Your Favorite Poem

Oh, life is a glorious cycle of song
A medley of extemporanea
And love is a thing that can never go wrong
And I am Marie of Roumania

Dorothy Parker

There`s a also a great poem by the scientist J B S Haldane, which he wrote as he was dying of cancer: too long to quote here, but the opening couplet is

I wish I had the voice of Homer
To sing of rectal carcinoma

I’m with pepperlandgirl and Ra Cha’ar on Prufrock. Two other favorites, in addition to some already mentioned, are Philip Larkin’s Aubade and Next, Please.

If by Rudyard Kipling

If you can talk with crowds and keep your virtue,
Or walk with Kings - nor lose the common touch.
If neither foes nor loving friends can hurt you,
If all men count with you, but none too much;
If you can fill the unforgiving minute
With sixty seconds worth of distance run,
Yours is the Earth and everything that’s in it,
And which is more, you’ll be a Man, my son!

The Genuis of the crowd By Charles Bukowski

Shakespeare’s 29th Sonnet:

When in disgrace with Fortune and men’s eyes,
I all alone beweep my outcast state,
And trouble deaf heaven with my bootless cries,
And look upon myself and curse my fate,
Wishing me like to one more rich in hope,
Featured like him, like him with friends possessed,
Desiring this man’s art, and that man’s scope,
With what I most enjoy contented least;
Yet in these thoughts myself almost despising,
Haply I think on thee, and then my state
(Like to the lark at break of day arising
From sullen earth) sings hymns at heaven’s gate,

For thy sweet love rememb’red such wealth brings
That then I scorn to change my state with kings.

Dirge Without Music
I am not resigned to the shutting away of loving hearts in the hard ground.
So it is, and so it will be, for so it has been, time out of mind:
Into the darkness they go, the wise and the lovely. Crowned
With lilies and with laurel they go; but I am not resigned.
Lovers and thinkers, into the earth with you.
Be one with the dull, the indiscriminate dust.
A fragment of what you felt, of what you knew,
A formula, a phrase remains,–but the best is lost.
The answers quick and keen, the honest look, the laughter, the love, –
They are gone. They are gone to feed the roses.
Elegant and curled
Is the blossom. Fragrant is the blossom. I know.
But I do not approve.
More precious was the light in your eyes than all the roses in the world.
Down, down, down into the darkness of the grave
Gently they go, the beautiful, the tender, the kind;
Quietly they go, the intelligent, the witty, the brave.
I know. But I do not approve. And I am not resigned.

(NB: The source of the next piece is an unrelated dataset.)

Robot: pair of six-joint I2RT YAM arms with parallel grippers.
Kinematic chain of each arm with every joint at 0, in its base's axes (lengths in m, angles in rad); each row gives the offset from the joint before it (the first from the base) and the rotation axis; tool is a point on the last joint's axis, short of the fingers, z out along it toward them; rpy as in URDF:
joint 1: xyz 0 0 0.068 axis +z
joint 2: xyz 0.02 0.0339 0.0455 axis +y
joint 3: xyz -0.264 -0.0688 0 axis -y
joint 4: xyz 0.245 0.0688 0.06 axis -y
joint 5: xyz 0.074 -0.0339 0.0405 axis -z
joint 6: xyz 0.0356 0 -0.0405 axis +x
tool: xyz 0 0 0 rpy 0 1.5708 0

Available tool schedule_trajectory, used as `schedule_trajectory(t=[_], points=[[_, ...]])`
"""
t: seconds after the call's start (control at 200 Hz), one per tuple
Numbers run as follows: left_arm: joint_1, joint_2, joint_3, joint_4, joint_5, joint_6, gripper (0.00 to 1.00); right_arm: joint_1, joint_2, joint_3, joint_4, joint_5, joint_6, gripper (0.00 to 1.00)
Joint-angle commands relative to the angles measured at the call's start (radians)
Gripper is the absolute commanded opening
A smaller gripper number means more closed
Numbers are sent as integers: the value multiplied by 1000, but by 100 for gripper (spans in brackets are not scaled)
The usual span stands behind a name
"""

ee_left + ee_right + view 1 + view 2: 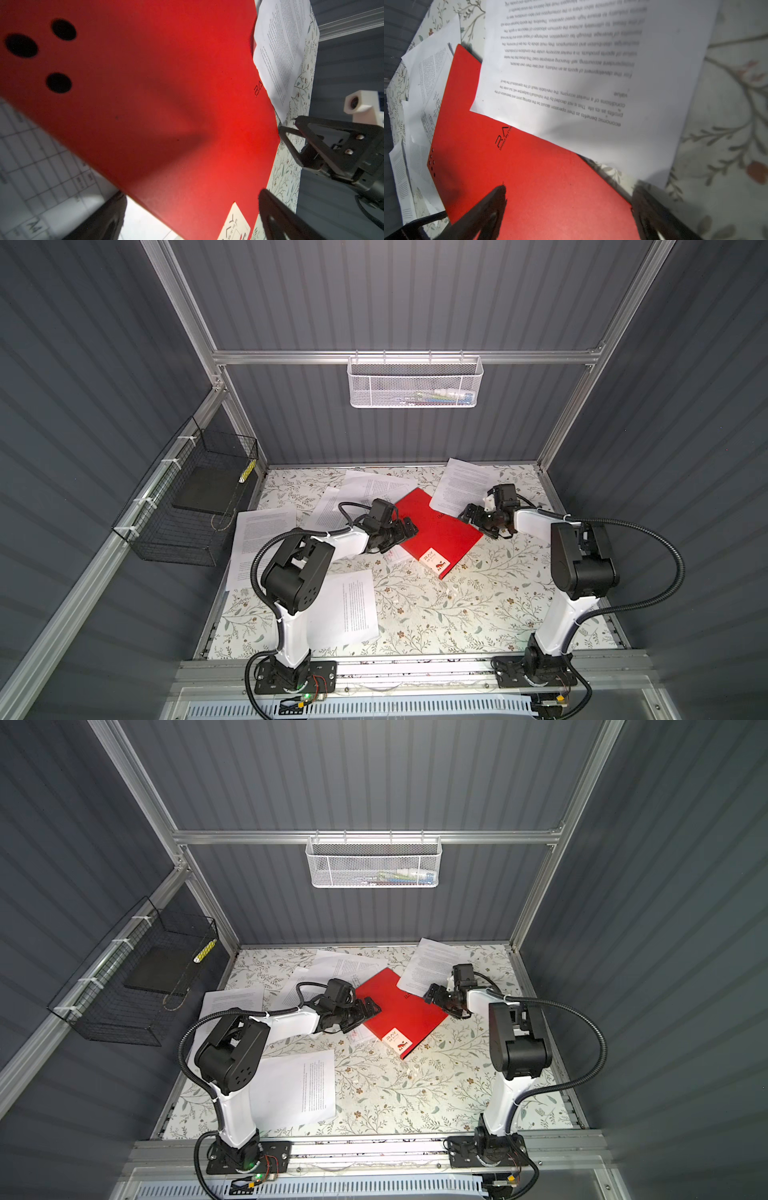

  • Edna St. Vincent Millay

I was going to add that I also love Shakespeare’s Sonnets, especially numbers 29 and 30, but I see Dr. Rieux has beaten me to it.

In the desert

In the desert
I saw a creature, naked, bestial,
Who, squatting upon the ground,
Held his heart in his hands,
And ate of it.

I said, “Is it good, friend?”
“It is bitter—bitter,” he answered;
"But I like it
"Because it is bitter,
“And because it is my heart.”

Stephen Crane

Two of my favorites have already been listed–The Love Song of J. Alfred Prufrock and Do Not Go Gentle Into That Good Night .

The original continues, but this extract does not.